In the entries below, find the line with "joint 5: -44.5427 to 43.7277" and print exactly every line from there up to and including the line with "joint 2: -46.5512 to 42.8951", with no other lines.

(Saved entries)

==*==

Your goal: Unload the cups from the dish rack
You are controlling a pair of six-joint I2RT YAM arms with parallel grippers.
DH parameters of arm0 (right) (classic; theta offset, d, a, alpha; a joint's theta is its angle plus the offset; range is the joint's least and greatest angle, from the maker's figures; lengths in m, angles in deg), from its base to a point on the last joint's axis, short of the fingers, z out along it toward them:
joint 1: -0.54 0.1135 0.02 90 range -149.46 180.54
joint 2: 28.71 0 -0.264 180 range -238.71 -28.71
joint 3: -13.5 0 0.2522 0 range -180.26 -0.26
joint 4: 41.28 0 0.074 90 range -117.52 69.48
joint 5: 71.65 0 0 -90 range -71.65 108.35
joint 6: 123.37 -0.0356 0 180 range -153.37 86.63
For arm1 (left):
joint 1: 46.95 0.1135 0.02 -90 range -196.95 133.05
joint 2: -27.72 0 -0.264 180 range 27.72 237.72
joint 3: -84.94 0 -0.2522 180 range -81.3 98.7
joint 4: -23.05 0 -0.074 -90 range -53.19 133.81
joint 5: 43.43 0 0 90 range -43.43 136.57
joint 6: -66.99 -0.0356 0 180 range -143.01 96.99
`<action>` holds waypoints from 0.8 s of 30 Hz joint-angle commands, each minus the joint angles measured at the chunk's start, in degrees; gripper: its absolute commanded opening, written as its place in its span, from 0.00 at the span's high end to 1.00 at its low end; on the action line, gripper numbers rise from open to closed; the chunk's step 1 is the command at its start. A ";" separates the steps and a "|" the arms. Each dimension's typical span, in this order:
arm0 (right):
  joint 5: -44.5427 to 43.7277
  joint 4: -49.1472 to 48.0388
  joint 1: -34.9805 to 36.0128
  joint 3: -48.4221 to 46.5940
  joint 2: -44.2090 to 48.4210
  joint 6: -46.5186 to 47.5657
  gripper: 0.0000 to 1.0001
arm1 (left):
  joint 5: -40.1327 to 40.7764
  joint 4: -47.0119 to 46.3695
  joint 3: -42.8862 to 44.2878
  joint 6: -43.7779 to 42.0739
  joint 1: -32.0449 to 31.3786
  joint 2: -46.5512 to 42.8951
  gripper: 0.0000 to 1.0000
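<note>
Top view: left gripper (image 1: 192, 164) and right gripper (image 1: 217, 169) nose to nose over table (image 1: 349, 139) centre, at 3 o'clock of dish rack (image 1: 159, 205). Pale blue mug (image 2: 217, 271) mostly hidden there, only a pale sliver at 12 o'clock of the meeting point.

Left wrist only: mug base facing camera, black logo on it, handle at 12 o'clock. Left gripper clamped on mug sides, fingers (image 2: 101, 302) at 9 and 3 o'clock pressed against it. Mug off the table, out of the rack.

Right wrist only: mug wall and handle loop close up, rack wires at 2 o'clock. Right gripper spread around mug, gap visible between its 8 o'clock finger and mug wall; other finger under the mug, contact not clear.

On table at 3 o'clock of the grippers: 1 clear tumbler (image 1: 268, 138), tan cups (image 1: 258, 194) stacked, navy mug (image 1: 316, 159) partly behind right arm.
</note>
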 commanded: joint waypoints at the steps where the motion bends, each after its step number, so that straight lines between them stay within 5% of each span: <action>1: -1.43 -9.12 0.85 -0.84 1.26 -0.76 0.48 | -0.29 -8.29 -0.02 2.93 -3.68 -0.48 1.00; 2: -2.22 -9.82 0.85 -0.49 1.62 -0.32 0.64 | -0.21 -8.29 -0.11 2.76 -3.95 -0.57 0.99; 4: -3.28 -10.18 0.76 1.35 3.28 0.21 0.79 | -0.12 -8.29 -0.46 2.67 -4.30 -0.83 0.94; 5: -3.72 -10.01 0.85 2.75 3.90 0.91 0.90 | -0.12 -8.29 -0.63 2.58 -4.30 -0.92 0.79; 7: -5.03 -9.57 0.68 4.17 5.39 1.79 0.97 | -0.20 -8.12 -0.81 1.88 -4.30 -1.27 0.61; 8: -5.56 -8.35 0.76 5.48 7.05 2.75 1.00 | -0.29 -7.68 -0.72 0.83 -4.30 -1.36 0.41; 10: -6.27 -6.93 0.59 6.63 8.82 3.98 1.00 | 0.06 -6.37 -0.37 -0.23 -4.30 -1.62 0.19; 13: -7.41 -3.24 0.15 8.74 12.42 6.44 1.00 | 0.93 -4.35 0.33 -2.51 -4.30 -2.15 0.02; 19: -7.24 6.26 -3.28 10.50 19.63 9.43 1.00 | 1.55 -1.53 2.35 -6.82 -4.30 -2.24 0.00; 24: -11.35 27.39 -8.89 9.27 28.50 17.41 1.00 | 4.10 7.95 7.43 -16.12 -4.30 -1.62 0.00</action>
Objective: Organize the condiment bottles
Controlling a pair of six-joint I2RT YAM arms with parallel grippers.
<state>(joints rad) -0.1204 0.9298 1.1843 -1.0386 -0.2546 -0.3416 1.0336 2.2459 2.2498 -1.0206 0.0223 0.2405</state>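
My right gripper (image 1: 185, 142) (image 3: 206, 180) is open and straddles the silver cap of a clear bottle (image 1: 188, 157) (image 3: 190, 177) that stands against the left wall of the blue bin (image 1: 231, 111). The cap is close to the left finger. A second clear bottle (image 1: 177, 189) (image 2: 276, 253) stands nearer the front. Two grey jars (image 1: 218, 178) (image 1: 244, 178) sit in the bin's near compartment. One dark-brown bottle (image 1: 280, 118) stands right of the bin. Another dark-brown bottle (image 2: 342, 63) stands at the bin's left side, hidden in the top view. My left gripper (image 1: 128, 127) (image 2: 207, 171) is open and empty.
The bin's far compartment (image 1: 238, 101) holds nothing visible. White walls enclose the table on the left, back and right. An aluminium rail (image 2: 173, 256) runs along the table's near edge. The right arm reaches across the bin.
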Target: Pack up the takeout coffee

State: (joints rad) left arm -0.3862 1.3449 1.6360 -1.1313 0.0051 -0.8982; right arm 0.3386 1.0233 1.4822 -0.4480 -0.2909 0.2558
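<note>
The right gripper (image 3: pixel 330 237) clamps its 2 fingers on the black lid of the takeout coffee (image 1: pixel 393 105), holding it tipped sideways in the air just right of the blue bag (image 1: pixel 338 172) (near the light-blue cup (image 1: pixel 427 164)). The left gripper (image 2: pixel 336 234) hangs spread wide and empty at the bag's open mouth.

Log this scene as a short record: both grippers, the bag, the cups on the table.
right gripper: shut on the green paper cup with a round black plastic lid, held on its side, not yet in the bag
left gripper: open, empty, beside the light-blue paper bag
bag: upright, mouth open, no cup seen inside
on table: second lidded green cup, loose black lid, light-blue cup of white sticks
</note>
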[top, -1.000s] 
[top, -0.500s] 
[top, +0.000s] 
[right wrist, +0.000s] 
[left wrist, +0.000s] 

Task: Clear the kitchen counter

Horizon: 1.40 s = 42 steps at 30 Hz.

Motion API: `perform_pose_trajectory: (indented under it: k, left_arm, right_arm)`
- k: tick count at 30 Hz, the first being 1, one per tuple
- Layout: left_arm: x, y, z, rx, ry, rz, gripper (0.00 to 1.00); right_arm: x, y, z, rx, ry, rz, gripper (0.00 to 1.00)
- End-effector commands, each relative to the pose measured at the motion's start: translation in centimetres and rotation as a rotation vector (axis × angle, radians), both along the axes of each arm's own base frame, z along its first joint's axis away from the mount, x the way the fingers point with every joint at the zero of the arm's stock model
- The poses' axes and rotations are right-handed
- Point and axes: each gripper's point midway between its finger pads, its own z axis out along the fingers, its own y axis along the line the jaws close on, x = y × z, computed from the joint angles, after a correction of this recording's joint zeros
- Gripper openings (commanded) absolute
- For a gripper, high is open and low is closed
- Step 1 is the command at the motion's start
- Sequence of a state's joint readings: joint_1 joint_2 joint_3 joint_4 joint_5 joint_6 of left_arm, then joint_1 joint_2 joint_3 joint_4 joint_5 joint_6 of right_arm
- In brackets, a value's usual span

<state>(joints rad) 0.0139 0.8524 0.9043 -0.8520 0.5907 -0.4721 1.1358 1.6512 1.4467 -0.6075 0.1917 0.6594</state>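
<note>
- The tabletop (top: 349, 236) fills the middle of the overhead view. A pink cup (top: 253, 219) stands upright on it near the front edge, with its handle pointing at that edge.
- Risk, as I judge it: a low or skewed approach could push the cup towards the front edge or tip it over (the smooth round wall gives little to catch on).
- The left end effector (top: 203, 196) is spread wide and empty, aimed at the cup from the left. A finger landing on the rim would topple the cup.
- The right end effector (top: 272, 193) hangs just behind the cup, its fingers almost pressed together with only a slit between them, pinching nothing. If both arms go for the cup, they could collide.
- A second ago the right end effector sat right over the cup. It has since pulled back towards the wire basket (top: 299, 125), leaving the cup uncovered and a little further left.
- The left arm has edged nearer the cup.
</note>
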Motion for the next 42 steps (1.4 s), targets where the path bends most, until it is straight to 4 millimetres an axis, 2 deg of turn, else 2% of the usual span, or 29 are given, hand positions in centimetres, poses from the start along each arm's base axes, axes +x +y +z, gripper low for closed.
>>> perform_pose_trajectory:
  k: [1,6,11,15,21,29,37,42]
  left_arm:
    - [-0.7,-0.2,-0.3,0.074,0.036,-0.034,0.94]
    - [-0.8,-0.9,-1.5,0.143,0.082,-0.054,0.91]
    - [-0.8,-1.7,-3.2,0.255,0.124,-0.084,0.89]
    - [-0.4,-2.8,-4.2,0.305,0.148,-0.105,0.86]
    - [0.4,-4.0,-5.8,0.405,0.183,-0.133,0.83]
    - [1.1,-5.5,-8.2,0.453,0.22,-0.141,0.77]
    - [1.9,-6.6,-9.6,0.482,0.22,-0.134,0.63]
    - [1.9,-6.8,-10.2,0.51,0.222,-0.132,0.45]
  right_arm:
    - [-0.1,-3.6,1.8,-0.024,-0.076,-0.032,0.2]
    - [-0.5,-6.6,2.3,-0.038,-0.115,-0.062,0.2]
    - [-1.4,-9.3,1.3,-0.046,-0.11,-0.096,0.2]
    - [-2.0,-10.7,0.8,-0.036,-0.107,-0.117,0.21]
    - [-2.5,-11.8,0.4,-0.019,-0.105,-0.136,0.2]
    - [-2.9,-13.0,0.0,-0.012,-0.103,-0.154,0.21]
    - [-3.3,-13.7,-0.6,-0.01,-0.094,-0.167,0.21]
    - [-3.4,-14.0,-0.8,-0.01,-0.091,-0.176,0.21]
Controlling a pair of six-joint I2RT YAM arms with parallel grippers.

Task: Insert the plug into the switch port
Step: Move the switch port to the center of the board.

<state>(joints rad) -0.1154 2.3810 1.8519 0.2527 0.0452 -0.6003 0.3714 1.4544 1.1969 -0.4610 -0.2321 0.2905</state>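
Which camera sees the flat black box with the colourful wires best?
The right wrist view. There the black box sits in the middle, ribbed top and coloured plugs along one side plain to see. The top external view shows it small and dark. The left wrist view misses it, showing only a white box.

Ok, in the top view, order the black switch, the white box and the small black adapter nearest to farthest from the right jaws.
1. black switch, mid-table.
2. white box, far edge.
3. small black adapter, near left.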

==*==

**EXERCISE RESULT:**
  joint 5: -44.5427 to 43.7277
  joint 4: -49.1472 to 48.0388
  joint 1: -34.9805 to 36.0128
  joint 3: -48.4221 to 46.5940
  joint 2: -44.2090 to 48.4210
  joint 6: -46.5186 to 47.5657
  gripper: 0.0000 to 1.0001
arm1 (left):
  joint 5: -40.1327 to 40.7764
  joint 4: -47.0119 to 46.3695
  joint 3: -42.8862 to 44.2878
  joint 6: -43.7779 to 42.0739
  joint 1: -32.0449 to 31.3786
  joint 2: -46.5512 to 42.8951

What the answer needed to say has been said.